Work to be completed: What you return should match the listing exactly, minus its images.

Supplied information:
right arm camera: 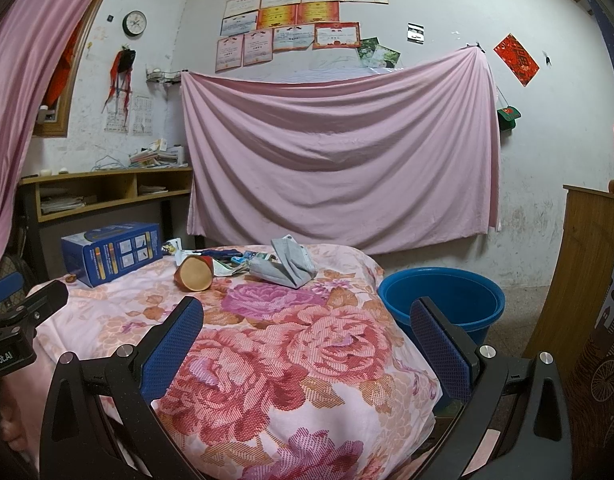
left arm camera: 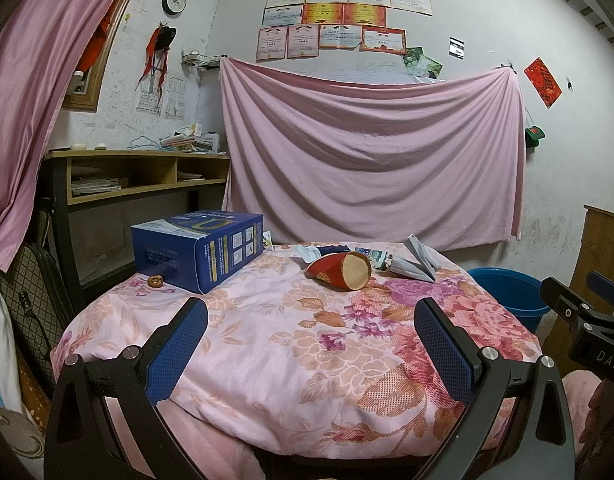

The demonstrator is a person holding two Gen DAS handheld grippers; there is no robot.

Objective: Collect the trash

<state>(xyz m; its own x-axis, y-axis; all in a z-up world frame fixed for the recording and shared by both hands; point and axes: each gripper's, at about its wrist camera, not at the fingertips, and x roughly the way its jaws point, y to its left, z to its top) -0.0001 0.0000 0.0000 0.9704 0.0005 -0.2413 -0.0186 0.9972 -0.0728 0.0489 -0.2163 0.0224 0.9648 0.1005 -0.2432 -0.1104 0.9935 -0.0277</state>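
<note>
Fingers (left arm camera: 179, 344) of the left gripper (left arm camera: 311, 344) are standing wide apart and holding nothing, hovering over the near edge of the floral cloth (left arm camera: 267, 360) that is covering the table. Trash is lying at the far side: a red paper cup (left arm camera: 339, 271) tipped on its side with its mouth facing the camera, a folded grey wrapper (left arm camera: 421, 260) just right of it, and small packets (left arm camera: 327, 251) behind. A blue box (left arm camera: 199, 250) is sitting at far left, with a small brown ring (left arm camera: 155, 281) beside it.

Seen from the right wrist, the right gripper (right arm camera: 307, 344) is likewise gaping wide and empty, its fingers (right arm camera: 439, 344) framing the cloth and the blue bucket (right arm camera: 443, 300) standing on the floor just past the table's right edge. The cup (right arm camera: 193, 274) and grey wrapper (right arm camera: 287, 266) are lying well ahead.

Risks, as I judge them: the cup, resting on its side, could be rolling away under a glancing touch, and the soft cloth could be bunching or dragging under a low finger, pulling lighter scraps off the edge.
</note>
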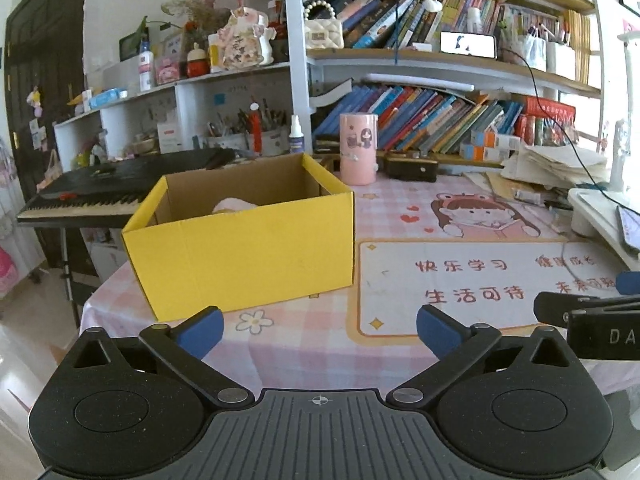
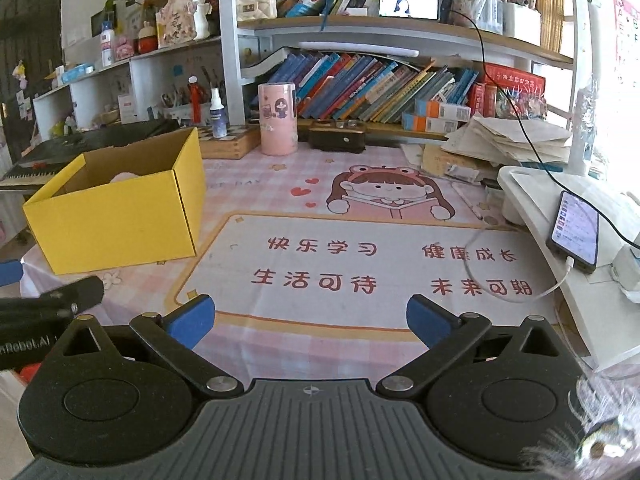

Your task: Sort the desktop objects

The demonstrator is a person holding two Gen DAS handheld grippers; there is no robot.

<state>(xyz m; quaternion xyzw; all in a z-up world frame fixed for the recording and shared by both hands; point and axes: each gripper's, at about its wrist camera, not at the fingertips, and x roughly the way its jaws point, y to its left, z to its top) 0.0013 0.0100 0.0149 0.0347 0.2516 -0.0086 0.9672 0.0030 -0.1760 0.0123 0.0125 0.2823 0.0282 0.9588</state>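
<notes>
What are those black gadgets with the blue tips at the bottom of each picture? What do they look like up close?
They are two matching handheld grippers. The left gripper and right gripper each have a matte black ribbed body, two round black discs, and angled black link arms joined by silver rivets. Each of the jaws ends in a blue pad. A small crosshair mark sits at the centre. White lettering shows on the sides.

- Daylight pours in from the right, so that edge is blown out white in both views.
- Desk point(image 2: 320, 200) is bright and evenly lit, shadows soft.
- Heavy fisheye bending: the shelves point(image 1: 440, 56) curve, corners go black.
- Bottom right of the right view is smeared.
</notes>
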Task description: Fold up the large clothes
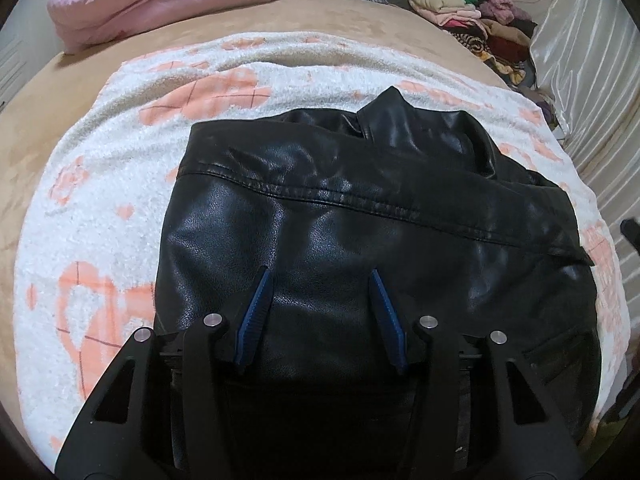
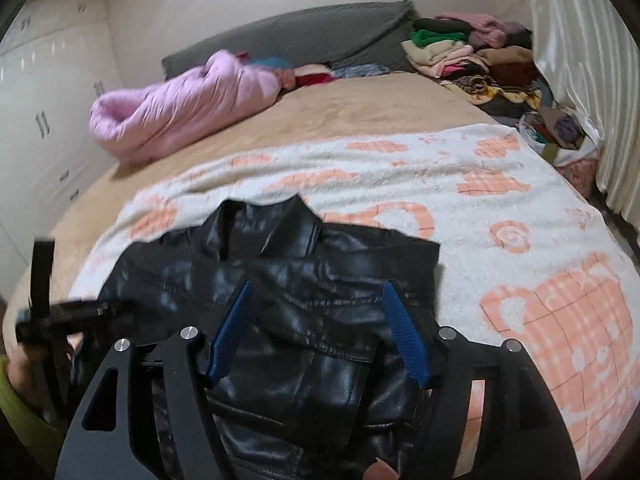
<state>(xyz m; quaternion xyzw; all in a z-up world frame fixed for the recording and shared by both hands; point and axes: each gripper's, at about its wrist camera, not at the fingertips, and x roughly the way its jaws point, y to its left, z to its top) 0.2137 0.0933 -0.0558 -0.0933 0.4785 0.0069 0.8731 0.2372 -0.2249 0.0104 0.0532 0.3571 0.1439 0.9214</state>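
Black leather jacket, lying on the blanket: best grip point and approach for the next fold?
Take the black leather jacket at its near hem corners, coming from the near edge, one gripper per corner. It lies flat, collar pointing away, on the white blanket, so the near edge is closest. Both jaws stand apart; no grip shows.

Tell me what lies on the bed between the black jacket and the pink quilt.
Only bedding: the white blanket with orange patterns, then bare tan bedcover. Nothing else lies between the jacket and the quilt, as the right wrist view shows.
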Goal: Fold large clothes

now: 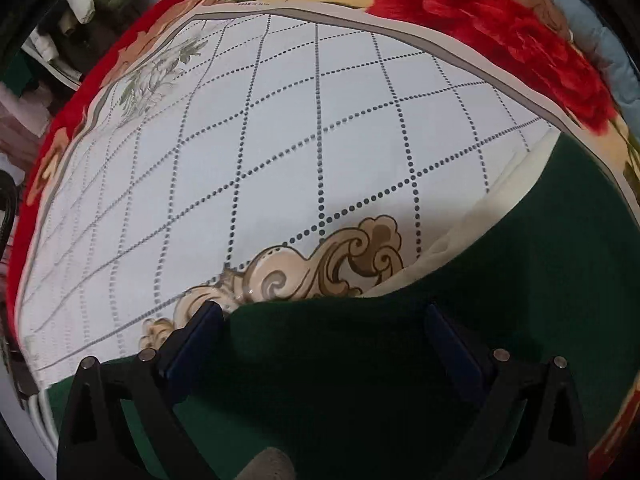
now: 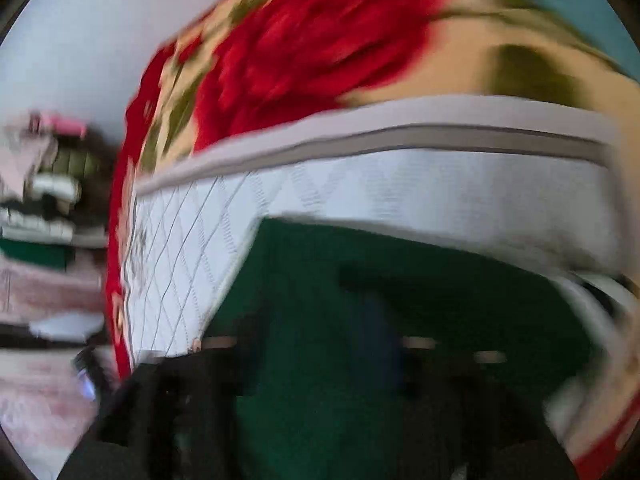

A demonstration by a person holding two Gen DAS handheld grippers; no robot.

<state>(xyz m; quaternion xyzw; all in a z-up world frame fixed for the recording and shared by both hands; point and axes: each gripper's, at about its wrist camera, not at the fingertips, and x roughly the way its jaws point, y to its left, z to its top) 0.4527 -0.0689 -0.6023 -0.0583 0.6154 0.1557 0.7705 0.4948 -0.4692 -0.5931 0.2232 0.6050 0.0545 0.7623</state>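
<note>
**Green garment on the bed, left claw open over it, right view blurred**

Left wrist view: the left claw (image 1: 320, 320) is spread wide, blue pads at 7 and 5 o'clock, nothing between them but the green garment (image 1: 500, 280) below. Can't tell whether the pads touch the cloth. The garment fills the frame from 4 to 7 o'clock and lies on a white sheet (image 1: 280, 140) with dotted diamond lines and a beige scroll print. A cream lining edge (image 1: 460, 240) shows along the garment's border toward 3 o'clock. A red floral blanket (image 1: 480, 32) rings the sheet from 9 round to 3 o'clock. A pile of clothes (image 1: 80, 8) sits at 10 o'clock, off the bed.

Right wrist view: heavy motion blur. The right claw (image 2: 320, 360) is only dark smears at 6 o'clock; how far it is open, or whether it holds anything, can't be told. The green garment spreads from the centre to 5 o'clock, on the same sheet, blanket at 12 o'clock, clothes pile at 9 o'clock.

Handling, as a guess: thick, soft, limp fabric, lined, so some weight and it will sag and drag rather than hold shape. Not slippery, not fragile. Best hold looks like the lined border or a corner, pinching both layers together, one claw at each end of the edge.
</note>
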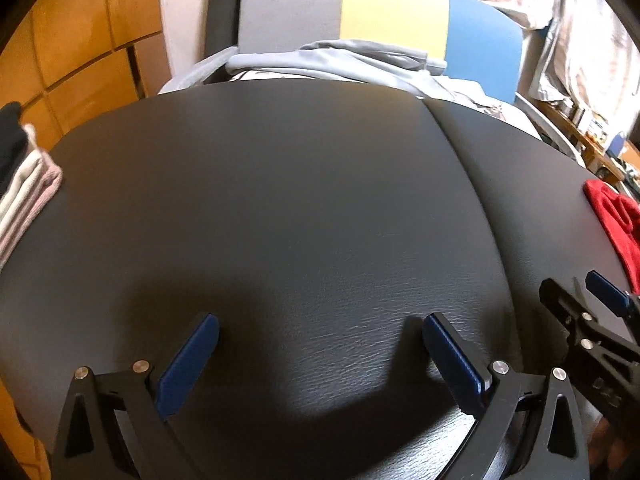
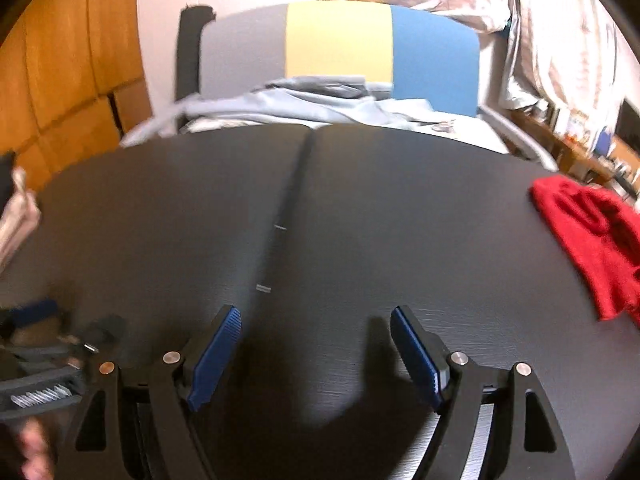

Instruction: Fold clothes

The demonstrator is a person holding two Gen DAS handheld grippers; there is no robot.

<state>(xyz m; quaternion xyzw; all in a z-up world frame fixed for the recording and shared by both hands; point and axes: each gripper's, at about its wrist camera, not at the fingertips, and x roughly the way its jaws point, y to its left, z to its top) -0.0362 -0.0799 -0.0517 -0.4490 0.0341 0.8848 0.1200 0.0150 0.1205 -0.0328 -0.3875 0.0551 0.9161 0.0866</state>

Answer section:
right arm camera: 
left arm camera: 

The demonstrator is a person holding two Gen DAS handheld grippers; there is no robot.

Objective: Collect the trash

<state>(xyz m; its own x-axis, y-axis; all in a z-up world frame fixed for the recording and shared by both hands; point and axes: each gripper's, at about its wrist camera, not at the fingertips, and x roughly the way its jaws point, y to its left, z to its top) -0.0001 0.0000 0.0000 0.9704 0.0005 -0.2413 -0.0186 0.9972 -0.0728 0.0489 -0.2163 0.0224 0.9648 0.1005 -0.2432 -0.1104 0.9935 -0.0277</state>
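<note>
Fingers (left arm camera: 179, 344) of the left gripper (left arm camera: 311, 344) are standing wide apart and holding nothing, hovering over the near edge of the floral cloth (left arm camera: 267, 360) that is covering the table. Trash is lying at the far side: a red paper cup (left arm camera: 339, 271) tipped on its side with its mouth facing the camera, a folded grey wrapper (left arm camera: 421, 260) just right of it, and small packets (left arm camera: 327, 251) behind. A blue box (left arm camera: 199, 250) is sitting at far left, with a small brown ring (left arm camera: 155, 281) beside it.

Seen from the right wrist, the right gripper (right arm camera: 307, 344) is likewise gaping wide and empty, its fingers (right arm camera: 439, 344) framing the cloth and the blue bucket (right arm camera: 443, 300) standing on the floor just past the table's right edge. The cup (right arm camera: 193, 274) and grey wrapper (right arm camera: 287, 266) are lying well ahead.

Risks, as I judge them: the cup, resting on its side, could be rolling away under a glancing touch, and the soft cloth could be bunching or dragging under a low finger, pulling lighter scraps off the edge.
</note>
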
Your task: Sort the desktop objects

The demonstrator is a person holding two Gen DAS handheld grippers; there is no robot.

<state>(xyz m; quaternion xyzw; all in a z-up world frame fixed for the recording and shared by both hands; point and axes: each gripper's, at about its wrist camera, not at the fingertips, and x roughly the way its jaws point, y to its left, z to its top) 0.0013 0.0100 0.0149 0.0347 0.2516 -0.0086 0.9672 0.0030 -0.1760 0.0123 0.0125 0.2823 0.0282 0.9588</state>
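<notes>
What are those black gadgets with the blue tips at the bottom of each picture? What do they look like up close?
They are two matching handheld grippers. The left gripper and right gripper each have a matte black ribbed body, two round black discs, and angled black link arms joined by silver rivets. Each of the jaws ends in a blue pad. A small crosshair mark sits at the centre. White lettering shows on the sides.

- Daylight pours in from the right, so that edge is blown out white in both views.
- Desk point(image 2: 320, 200) is bright and evenly lit, shadows soft.
- Heavy fisheye bending: the shelves point(image 1: 440, 56) curve, corners go black.
- Bottom right of the right view is smeared.
</notes>
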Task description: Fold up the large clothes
<state>(xyz m; quaternion xyzw; all in a z-up world frame fixed for the recording and shared by both hands; point and axes: each gripper's, at about its wrist camera, not at the fingertips, and x roughly the way its jaws point, y to its left, z to its top) 0.2137 0.0933 -0.0558 -0.0933 0.4785 0.0069 0.8731 0.2372 -0.2249 0.0104 0.0532 0.3571 0.1439 0.9214</state>
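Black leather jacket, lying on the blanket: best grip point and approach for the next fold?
Take the black leather jacket at its near hem corners, coming from the near edge, one gripper per corner. It lies flat, collar pointing away, on the white blanket, so the near edge is closest. Both jaws stand apart; no grip shows.

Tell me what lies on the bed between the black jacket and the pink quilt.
Only bedding: the white blanket with orange patterns, then bare tan bedcover. Nothing else lies between the jacket and the quilt, as the right wrist view shows.
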Goal: Fold large clothes

now: 
now: 

A demonstration by a person holding two Gen DAS handheld grippers; no robot.

<state>(xyz m; quaternion xyzw; all in a z-up world frame fixed for the recording and shared by both hands; point and axes: each gripper's, at about its wrist camera, not at the fingertips, and x roughly the way its jaws point, y to its left, z to its top) 0.4527 -0.0689 -0.6023 -0.0583 0.6154 0.1557 0.7705 0.4948 -0.4692 -0.5931 0.2232 0.6050 0.0545 0.7623</state>
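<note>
**Green garment on the bed, left claw open over it, right view blurred**

Left wrist view: the left claw (image 1: 320, 320) is spread wide, blue pads at 7 and 5 o'clock, nothing between them but the green garment (image 1: 500, 280) below. Can't tell whether the pads touch the cloth. The garment fills the frame from 4 to 7 o'clock and lies on a white sheet (image 1: 280, 140) with dotted diamond lines and a beige scroll print. A cream lining edge (image 1: 460, 240) shows along the garment's border toward 3 o'clock. A red floral blanket (image 1: 480, 32) rings the sheet from 9 round to 3 o'clock. A pile of clothes (image 1: 80, 8) sits at 10 o'clock, off the bed.

Right wrist view: heavy motion blur. The right claw (image 2: 320, 360) is only dark smears at 6 o'clock; how far it is open, or whether it holds anything, can't be told. The green garment spreads from the centre to 5 o'clock, on the same sheet, blanket at 12 o'clock, clothes pile at 9 o'clock.

Handling, as a guess: thick, soft, limp fabric, lined, so some weight and it will sag and drag rather than hold shape. Not slippery, not fragile. Best hold looks like the lined border or a corner, pinching both layers together, one claw at each end of the edge.
</note>
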
Instruction: Fold clothes

The demonstrator is a person holding two Gen DAS handheld grippers; there is no robot.

<state>(xyz m; quaternion xyzw; all in a z-up world frame fixed for the recording and shared by both hands; point and axes: each gripper's, at about its wrist camera, not at the fingertips, and x roughly the way its jaws point, y to its left, z to its top) -0.0362 -0.0799 -0.0517 -0.4490 0.0341 0.8848 0.1200 0.0150 0.1205 -0.0328 -0.3875 0.0551 0.9161 0.0866</state>

No further output is needed here.